EXERCISE DETAILS
All of the data must be printed exactly; please include every line.

DATASET EXTRACT
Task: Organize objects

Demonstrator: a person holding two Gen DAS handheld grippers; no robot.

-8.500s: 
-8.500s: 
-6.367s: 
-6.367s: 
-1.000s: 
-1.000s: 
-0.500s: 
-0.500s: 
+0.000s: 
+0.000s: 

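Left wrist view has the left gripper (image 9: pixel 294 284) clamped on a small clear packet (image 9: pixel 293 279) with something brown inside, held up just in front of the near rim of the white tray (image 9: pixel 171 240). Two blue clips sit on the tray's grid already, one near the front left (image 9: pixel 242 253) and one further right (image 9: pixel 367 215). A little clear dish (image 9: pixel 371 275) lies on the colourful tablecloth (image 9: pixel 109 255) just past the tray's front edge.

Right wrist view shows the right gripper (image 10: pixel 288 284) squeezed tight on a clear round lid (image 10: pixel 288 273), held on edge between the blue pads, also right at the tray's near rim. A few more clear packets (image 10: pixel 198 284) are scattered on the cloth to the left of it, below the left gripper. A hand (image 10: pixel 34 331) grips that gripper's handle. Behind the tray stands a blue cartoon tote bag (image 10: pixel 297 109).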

RESPONSE TO THE TASK
Task: Organize objects

Demonstrator: a person holding two Gen DAS handheld grippers; no robot.

-8.500s: 
-8.500s: 
-6.367s: 
-6.367s: 
-1.000s: 
-1.000s: 
-0.500s: 
-0.500s: 
+0.000s: 
+0.000s: 

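Left wrist view has the left gripper (image 9: pixel 294 284) clamped on a small clear packet (image 9: pixel 293 279) with something brown inside, held up just in front of the near rim of the white tray (image 9: pixel 171 240). Two blue clips sit on the tray's grid already, one near the front left (image 9: pixel 242 253) and one further right (image 9: pixel 367 215). A little clear dish (image 9: pixel 371 275) lies on the colourful tablecloth (image 9: pixel 109 255) just past the tray's front edge.

Right wrist view shows the right gripper (image 10: pixel 288 284) squeezed tight on a clear round lid (image 10: pixel 288 273), held on edge between the blue pads, also right at the tray's near rim. A few more clear packets (image 10: pixel 198 284) are scattered on the cloth to the left of it, below the left gripper. A hand (image 10: pixel 34 331) grips that gripper's handle. Behind the tray stands a blue cartoon tote bag (image 10: pixel 297 109).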

Here the output is complete.